Abstract :
Hasil penelitian menunjukkan bahwa metode ijtihad NU menggunakan metode qaulī, metode ilhāqī, dan metode manhajī. Sedangkan metode ijtihad Muhammadiyah menggunakan al-ijtihād al-bayānī, al-ijtihād al-qiyāsī, al-ijtihād al-istihsānī, dan al-ijtihād al-istiṣlāhī. Hakim dalam memutus perkara merujuk pada kitab-kitab perundang-undangan,
kepala adat dan penasehat agama, sumber yurisprudensi, dan tulisan-tulisan ilmiah para pakar hukum.
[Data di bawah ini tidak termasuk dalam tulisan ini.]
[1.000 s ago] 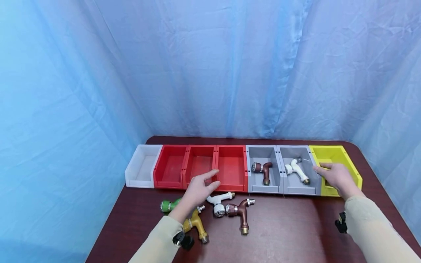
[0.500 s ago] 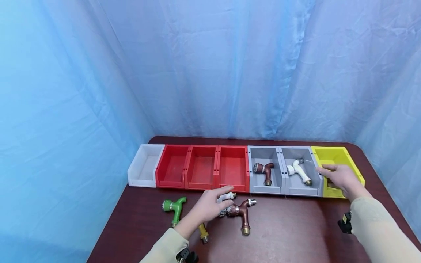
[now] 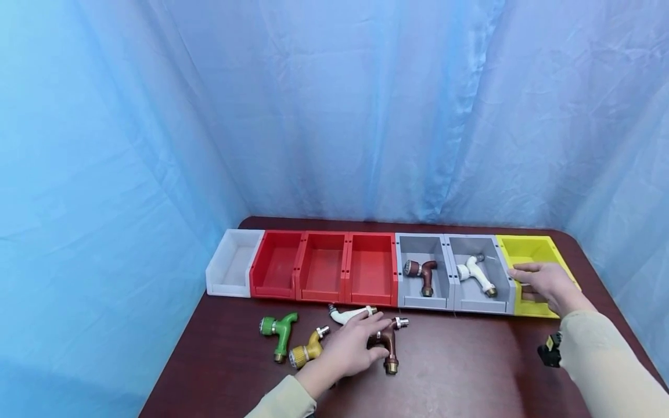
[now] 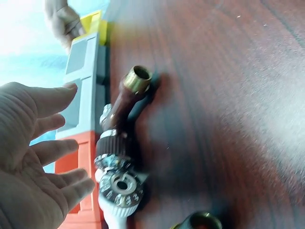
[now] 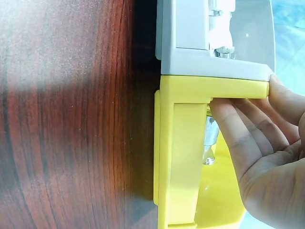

Dalam hal tidak ditemukan dalam sumber-sumber tersebut hakim melakukan
penemuan hukum dengan metode interpretasi, metode konstruksi, dan metode hermeneutika hukum. Metode ijtihad NU dan metode ijtihad Muhammadiyah secara bersama-sama
berpengaruh terhadap putusan hakim Pengadilan Agama Makassar Kelas 1A. akan tetapi secara parsial metode ijtihad NU tidak berpengaruh sedangkan metode ijtihad
Muhammadiyah berpengaruh terhadap putusan hakim Pengadilan Agama Makassar Kelas 1A.